Pittsburgh Union of Record Geeks electronic

Monday, December 03, 2007

Lou's Top 20 of 2007, Part 2

Here's the second in a four-part series revealing my choices for the Top 20 records of 2007. Feel free to submit your own list to purgegeeks@gmail.com and I'll strongly consider posting it.

11. Brandon Butler – Lucky Thumbs (Gypsy Eyes)

On his second solo outing, Butler—formerly the frontman for the unique D.C. prog/roots outfit Canyon—beefs up the sound from 2004’s sparse Killer On the Road. The band starts out rocking on the opening “Sparks,” adds an almost eerie intensity to “Heaven Help Us” and garagey swagger to “Throw Back Rockers,” and pours a whiskey-tinged honky-tonk jangle into Butler’s audible open wound on “Born Beautiful.” All this fits Butler’s mournful voice and songs perhaps even better than his great yet more ambitious former band.

12. Black Tie Revue – Code Fun (Gearhead)

Get out your Terrible Towels! Call me a homer, but I say BTR’s full-length debut is one of the best platters of pop-punk we’ve heard in quite some time. Just like their live shows, it’s nonstop energy, hooks, and flat out rock. I hope this makes some out of town lists, too, ‘cause there aren’t many bands better than this anywhere.

13. The Breakup Society – Nobody Likes A Winner (Get Hip)

More Pittsburgh! Or at least Pittsburgh by way of Phoenix. On B.S. songwriter/frontman Ed Masley’s first album as a former Pittsburgher, his producer and fellow ‘Burgh export Bob Hoag provides him with a much more expansive template than on 2004’s excellent James at 35. Hoag’s keyboards and background vocals capably color the hooky garage-pop herein. Highlights include the angsty title track, the infectious “Another Candlelit Night,” “By A Thread,” a piece of pop perfection only helped by having the legendary Scott McCaughey of the Young Fresh Fellows and Minus 5 at the vocal helm, and the uncharacteristically subdued “This Doesn’t Matter,” which is capped by an almost disarming barrage of Spector-ness.

14. Rosie Thomas – These Friends of Mine (Sing-a-long/Nettwerk)

Beautiful, melancholy love songs whose emotions come through perfectly in Rosie’s delicate, breathy voice. Some truly emotional and heartbreaking stuff here. And while the covers of R.E.M.’s “The One I Love” and Christine McVie’s “Songbird” seem a little obvious, it’s only because they suit her so well. Thomas’ numerous well-known collaborators (Sufjan Stevens and Denison Witmer, who co-produced, plus Damien Jurado, David Bazan, Jeremy Enigk, etc.) stay mostly in the background as she ably claims the focal point. Primarily acoustic and home-recorded, the album strays from the more commercial vibe of her previous two releases and is all the better for it. What Thomas brings to bear with her songs and voice doesn’t need to be dressed up. I hope she isn’t always as sad as she sounds, but I know I’m not always as sad as when I listen, so…

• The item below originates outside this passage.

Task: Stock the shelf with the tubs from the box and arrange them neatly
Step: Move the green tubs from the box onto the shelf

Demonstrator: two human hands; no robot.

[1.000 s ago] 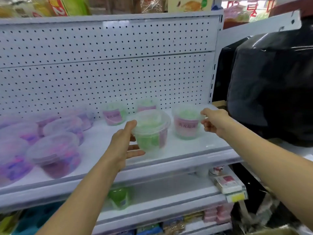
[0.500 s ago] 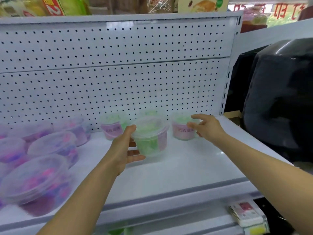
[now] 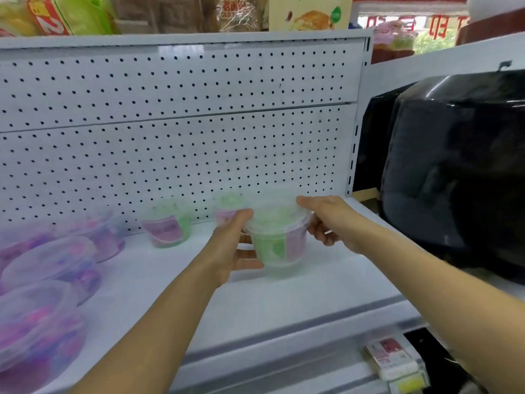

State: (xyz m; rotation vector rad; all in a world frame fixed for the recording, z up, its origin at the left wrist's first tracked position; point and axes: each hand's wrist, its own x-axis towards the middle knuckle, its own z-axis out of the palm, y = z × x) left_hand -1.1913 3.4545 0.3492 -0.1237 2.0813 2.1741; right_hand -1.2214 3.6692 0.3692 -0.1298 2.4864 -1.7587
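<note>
At frame centre, a clear green tub (image 3: pixel 279 241) is gripped between curled left hand (image 3: pixel 231 247) and right hand (image 3: pixel 331 223), steadied just above the white shelf (image 3: pixel 284 308), probably for neat placement.

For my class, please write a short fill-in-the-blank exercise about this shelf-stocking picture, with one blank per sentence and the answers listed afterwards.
1. The green tub is held by ______ hands, the left hand and the right hand.
2. The tubs at the left end of the shelf hold ______ contents.
3. The white panel behind the tubs is full of small round ______.
4. To the right of the shelf stands something large and ______ in colour.

Answers: both; purple; holes; black
</note>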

15. Dolorean – You Can’t Win (Yep Roc)

Dolorean’s Al James finds some middle ground between the dark textures of 2003’s Not Exotic and 2004’s more rootsy Violence In the Snowy Fields. Calling James’ voice monotonous would belie the great emotion it exudes; it’s just not the kind of emotion that warrants anything more than a somber coo. For sure, none of Dolorean’s records are going to provide any sort of pick-me-up. This is up there with the saddest stuff around. But everything here—whether simple or structured—is exceptionally well put together and presented. It’s almost comforting that despair can sound so good.